I think England were perhaps too professionally prepared. Too much to think about perhaps. When any team in any sport are playing well - in the zone - it flows. Spontaneity and second sense are what is often needed to break through rather than just a well rehearsed game plan which is ultimately compartmentalised and inflexible. It is hard to create a "club" mentality in such a large expectant international team set up.

A couple of other things. Of course all England players are proud to wear the red rose and sing the National Anthem. They are playing for their country. But on a wider point the English for some reason seem to fail to feel that intense sense of patriotism that say the other home nations or just about any other country seem to display. Englishness is low key - even confused. The English players may sing the National Anthem (we need one of our own!!) but not with the intensity of other countries players. When margins are tight this extra patriotic dimension rather than just winning might be a factor.

The other point - Stewart Lancaster - the England boss. I like him and wish him to stay on in his role - but only marginally. When you look at say Gatland, Cotter, Cheika or several other International Head Coaches they have something of the Pit Bull about them - a sort of controlled aggression but on the edge. Lancaster does not seem like that.

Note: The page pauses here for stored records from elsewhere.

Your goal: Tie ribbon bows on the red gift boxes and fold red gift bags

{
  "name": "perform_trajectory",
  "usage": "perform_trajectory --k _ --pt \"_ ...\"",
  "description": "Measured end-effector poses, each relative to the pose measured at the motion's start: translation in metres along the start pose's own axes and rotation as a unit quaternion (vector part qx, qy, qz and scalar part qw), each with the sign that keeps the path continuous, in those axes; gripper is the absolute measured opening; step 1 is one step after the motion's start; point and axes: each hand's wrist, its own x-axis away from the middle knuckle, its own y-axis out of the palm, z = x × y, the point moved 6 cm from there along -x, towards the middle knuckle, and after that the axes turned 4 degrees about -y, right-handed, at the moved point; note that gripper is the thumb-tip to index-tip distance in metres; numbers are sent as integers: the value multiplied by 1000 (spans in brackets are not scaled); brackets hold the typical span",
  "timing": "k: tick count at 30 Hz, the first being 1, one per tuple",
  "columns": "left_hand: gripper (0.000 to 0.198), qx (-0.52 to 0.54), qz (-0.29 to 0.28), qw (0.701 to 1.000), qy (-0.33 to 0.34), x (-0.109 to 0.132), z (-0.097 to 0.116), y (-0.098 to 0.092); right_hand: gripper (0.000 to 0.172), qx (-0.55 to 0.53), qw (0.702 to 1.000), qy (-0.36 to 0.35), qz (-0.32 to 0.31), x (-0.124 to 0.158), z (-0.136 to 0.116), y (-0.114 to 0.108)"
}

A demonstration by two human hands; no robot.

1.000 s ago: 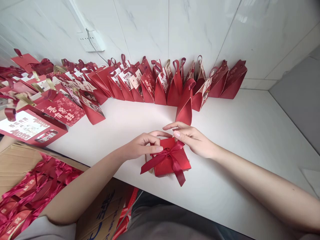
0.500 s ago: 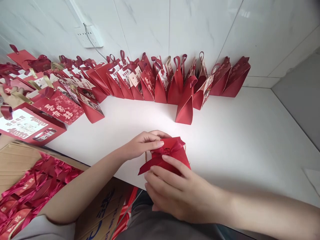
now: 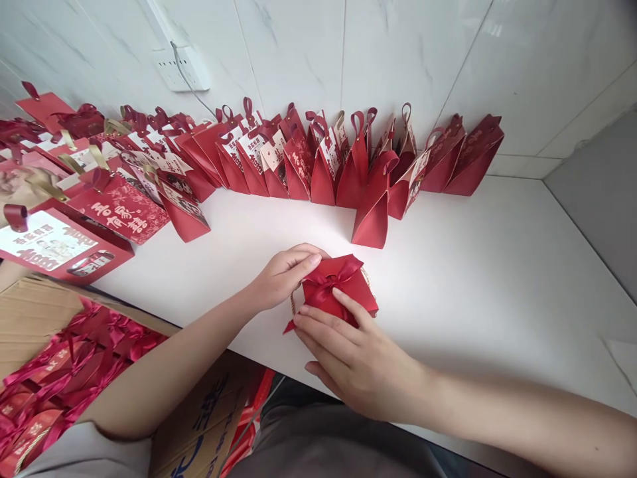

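A small red box (image 3: 361, 292) with a dark red ribbon bow (image 3: 334, 281) on its front and a twisted gold cord at its sides is between my hands, over the white table. My left hand (image 3: 287, 273) grips its upper left edge, thumb on the near face and the other fingers partly hidden behind. My right hand (image 3: 354, 352) lies over the lower part of the box with its fingers stretched out, one fingertip at the bow's knot. One ribbon tail sticks out to the left of my right fingertips.
Several red gift boxes (image 3: 298, 169) with ribbon loops line the wall behind the white table (image 3: 497, 279). One red box (image 3: 371, 216) stands nearer. Another person's hand (image 3: 22, 186) is at the far left. A carton (image 3: 30, 302) at lower left holds red ribboned packets.
The small box and both hands have shifted slightly away from my body. My right hand has flattened over the box, and more of the bow shows.
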Motion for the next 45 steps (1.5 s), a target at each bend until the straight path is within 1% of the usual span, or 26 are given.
perform_trajectory --k 3,5,8,10,13,15,18,21,24,27,29,30,31,32,33,34,35,36,37,38,39,41,43,45 --pt "39 -3 18 1000 -17 0 -3 -2 24 -41 995 -28 83 -2 2 -15" --pt "42 1 7 999 -33 0 -4 -1 23 -66 992 -24 106 -3 6 -21" --pt "44 -8 3 999 -36 2 -2 -1 22 -84 991 -16 100 -6 12 -24" --pt "41 -30 -1 999 -20 3 1 -2 22 -81 993 -18 89 -6 13 -23" --pt "33 -75 -30 997 11 4 6 -2 22 -75 993 -8 86 -5 16 -23" --pt "38 -98 -42 994 18 4 7 -2 25 -83 992 -2 90 -4 17 -23" --pt "40 -120 -37 992 11 4 7 -2 33 -99 990 16 94 -2 16 -22" --pt "39 -154 -24 988 5 5 7 -1 35 -106 989 22 98 0 13 -20" --pt "37 -174 -2 985 -2 5 6 -1 34 -111 990 -1 85 1 11 -15" --pt "36 -194 67 978 14 -3 6 -8 30 -113 991 -17 69 1 21 -13" --pt "34 -204 101 973 29 -15 7 -15 31 -115 989 -17 87 2 36 -15" --pt "34 -196 94 976 31 -23 9 -18 32 -118 987 -4 111 4 47 -17" --pt "33 -181 64 981 27 -32 10 -20 32 -125 982 21 142 6 59 -19" --pt "32 -165 15 986 15 -41 12 -20 31 -137 973 69 175 11 74 -19" --pt "32 -154 -50 987 -4 -50 14 -20 30 -153 957 131 207 17 90 -16" --pt "32 -152 -123 980 -33 -57 17 -19 28 -174 936 194 236 24 106 -12" --pt "32 -157 -191 967 -66 -63 20 -19 26 -197 912 251 257 31 119 -6" --pt "30 -164 -247 950 -96 -68 24 -21 25 -224 890 294 267 38 130 2" --pt "29 -174 -282 937 -113 -72 30 -23 26 -259 868 327 269 42 139 11" --pt "27 -183 -296 930 -117 -76 37 -27 27 -295 846 352 270 46 146 19" --pt "25 -191 -293 930 -111 -80 44 -29 29 -326 828 369 268 48 150 25" --pt "22 -197 -256 943 -79 -84 55 -32 31 -377 804 379 259 48 154 32" --pt "25 -173 -212 961 -49 -81 60 -30 32 -402 800 371 246 45 153 30" --pt "32 -129 -191 973 -30 -71 55 -25 32 -407 807 358 235 42 149 26"
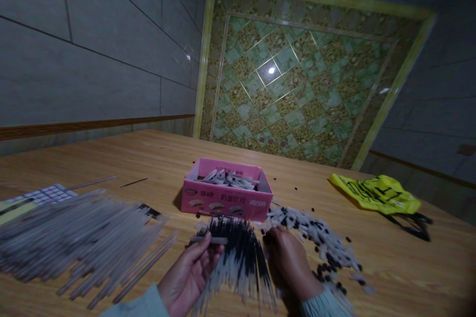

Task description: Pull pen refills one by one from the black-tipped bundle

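My left hand [193,270], palm up, pinches a short translucent plastic tube [219,240] between thumb and fingers. Just beyond and beneath it lies a fanned bundle of thin sticks [238,247], black at the far ends and pale toward me. To the right of that bundle, my right hand [292,260] rests low over the table with its fingers curled under; whatever they grip is hidden. It is close to a scattered heap of small clear tubes [320,233] and loose black plugs [329,265].
A pink cardboard box [223,202] holding many similar small pieces stands behind the bundle. Long clear tubes [74,237] are piled at left, near a checked cloth [55,193]. A yellow plastic bag [379,195] with black straps lies at right on the wooden table [148,153].
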Action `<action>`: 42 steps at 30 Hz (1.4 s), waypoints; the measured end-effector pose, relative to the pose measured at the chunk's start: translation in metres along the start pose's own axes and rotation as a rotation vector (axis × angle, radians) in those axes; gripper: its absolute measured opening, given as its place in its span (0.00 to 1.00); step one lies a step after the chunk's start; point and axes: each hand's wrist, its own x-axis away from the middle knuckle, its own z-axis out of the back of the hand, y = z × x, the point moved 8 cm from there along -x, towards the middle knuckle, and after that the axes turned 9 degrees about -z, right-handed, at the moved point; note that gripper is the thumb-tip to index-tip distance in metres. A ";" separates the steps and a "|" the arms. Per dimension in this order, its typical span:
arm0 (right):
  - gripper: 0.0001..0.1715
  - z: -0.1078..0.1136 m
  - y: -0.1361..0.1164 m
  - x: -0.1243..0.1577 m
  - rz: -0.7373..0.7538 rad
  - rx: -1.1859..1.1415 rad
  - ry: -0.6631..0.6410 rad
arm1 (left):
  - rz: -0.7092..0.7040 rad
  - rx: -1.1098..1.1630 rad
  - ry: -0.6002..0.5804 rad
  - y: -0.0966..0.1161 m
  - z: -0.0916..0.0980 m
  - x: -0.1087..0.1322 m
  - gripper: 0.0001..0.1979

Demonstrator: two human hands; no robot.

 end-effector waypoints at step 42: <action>0.17 -0.023 -0.071 0.052 -0.288 -1.670 -0.420 | -0.087 -0.260 -0.193 -0.001 -0.010 0.004 0.06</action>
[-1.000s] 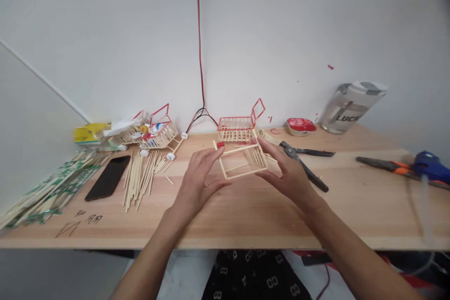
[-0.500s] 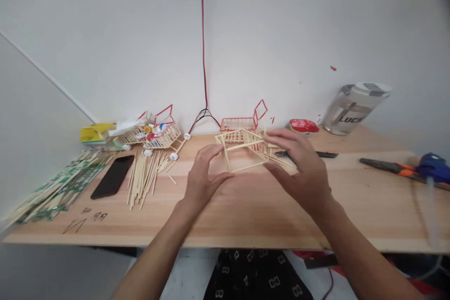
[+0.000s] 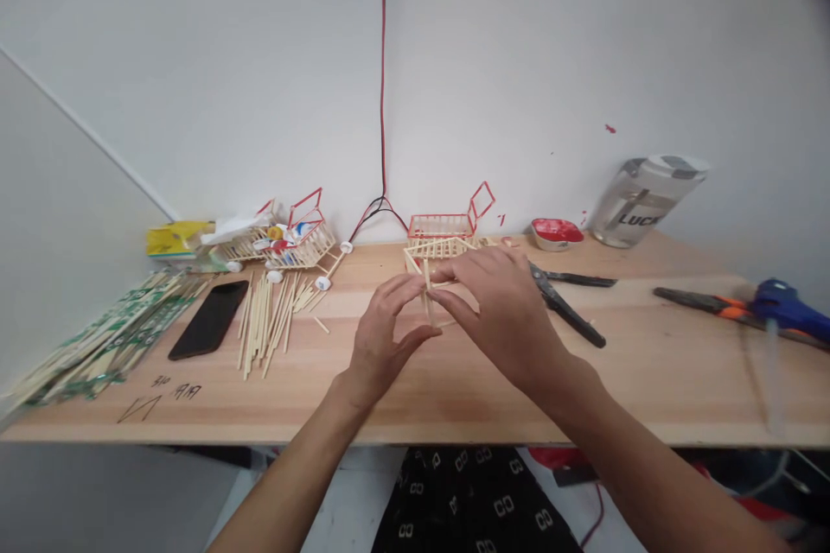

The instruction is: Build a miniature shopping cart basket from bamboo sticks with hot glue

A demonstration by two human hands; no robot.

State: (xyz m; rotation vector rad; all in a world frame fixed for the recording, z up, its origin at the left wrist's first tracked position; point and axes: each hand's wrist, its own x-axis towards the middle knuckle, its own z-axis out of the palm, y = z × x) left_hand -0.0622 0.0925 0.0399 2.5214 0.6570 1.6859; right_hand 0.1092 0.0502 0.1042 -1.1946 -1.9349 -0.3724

Does he have to be?

So England are out but their matches were great emotional entertainment. Up until now I offered little cheering support, if any, for the other home nations. Now I am with them - particularly the Welsh and even the Scots. The Welsh can go on and do really well - but subject to their injury list. The Welsh are rugby to their core. It is in their DNA. It is a working class game. They will be going crazy in their working men's clubs especially as they beat us English. (would it be churlish to mention they have New Zealand manager and his assistant is English - ha!